3. Istruttoria e delibera: la valutazione del rischio

La società di leasing valuta merito creditizio, capacità di rimborso, rischio finanziario e solidità aziendale. 

4. Consegna del bene e gestione dei canoni

Una volta approvata la richiesta, il bene viene consegnato e l'utilizzatore inizia a pagare i canoni.

5. Fine contratto: riscatto, proroga o restituzione del bene

Alla scadenza del contratto, si può scegliere se riscattare il bene, restituirlo o rinnovare il leasing.

FAQ

Una società di nuova costituzione può davvero ottenere un leasing?

Sì, ma deve presentare garanzie solide e possibilmente un business plan asseverato.

Qual è la differenza tra leasing e noleggio a lungo termine? 

Il leasing dà l'opzione di proprietà, il noleggio no. La manutenzione è inclusa solo nel secondo.

Quando conviene il leasing immobiliare rispetto al mutuo? 

Quando si vuole preservare la liquidità, mantenere flessibilità finanziaria e avere minori vincoli iniziali.
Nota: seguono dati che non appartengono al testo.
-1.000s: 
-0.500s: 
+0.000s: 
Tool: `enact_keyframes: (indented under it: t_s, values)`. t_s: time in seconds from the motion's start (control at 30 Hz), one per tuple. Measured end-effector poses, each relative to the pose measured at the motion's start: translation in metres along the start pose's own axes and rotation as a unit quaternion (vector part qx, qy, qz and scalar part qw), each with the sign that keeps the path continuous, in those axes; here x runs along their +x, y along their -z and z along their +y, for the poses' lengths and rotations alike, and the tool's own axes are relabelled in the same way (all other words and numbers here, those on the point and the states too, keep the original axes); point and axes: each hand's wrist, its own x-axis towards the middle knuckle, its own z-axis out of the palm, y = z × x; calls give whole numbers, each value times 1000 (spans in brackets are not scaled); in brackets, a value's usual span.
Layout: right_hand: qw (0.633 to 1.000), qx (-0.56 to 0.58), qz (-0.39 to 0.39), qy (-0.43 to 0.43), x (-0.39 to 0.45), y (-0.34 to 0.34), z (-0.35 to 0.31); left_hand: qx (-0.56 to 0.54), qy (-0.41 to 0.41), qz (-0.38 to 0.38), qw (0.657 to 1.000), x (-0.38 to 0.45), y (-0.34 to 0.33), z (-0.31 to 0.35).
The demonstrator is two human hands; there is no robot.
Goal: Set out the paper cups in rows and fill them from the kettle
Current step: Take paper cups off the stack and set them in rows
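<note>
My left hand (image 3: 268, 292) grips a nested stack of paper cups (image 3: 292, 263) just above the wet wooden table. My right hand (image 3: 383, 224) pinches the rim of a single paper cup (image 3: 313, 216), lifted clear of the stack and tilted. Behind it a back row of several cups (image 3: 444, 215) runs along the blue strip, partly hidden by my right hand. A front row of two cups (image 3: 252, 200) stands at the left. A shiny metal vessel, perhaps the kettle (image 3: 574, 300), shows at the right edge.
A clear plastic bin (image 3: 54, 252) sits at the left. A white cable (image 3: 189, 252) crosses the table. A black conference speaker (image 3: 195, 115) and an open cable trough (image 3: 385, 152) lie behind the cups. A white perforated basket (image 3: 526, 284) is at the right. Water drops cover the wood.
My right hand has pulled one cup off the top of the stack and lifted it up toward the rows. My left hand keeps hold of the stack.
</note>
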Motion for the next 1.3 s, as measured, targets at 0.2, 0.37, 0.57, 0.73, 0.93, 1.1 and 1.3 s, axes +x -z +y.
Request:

Posso riscattare il bene prima della scadenza del contratto? 

Dipende dal contratto. Alcune società lo consentono con penali.

Un libero professionista in regime forfettario può scaricare il leasing? 

No, i contribuenti in regime forfettario non deducono i costi analiticamente ma applicano una percentuale fissa al fatturato (legge 190/2014, art. 1, comma 54).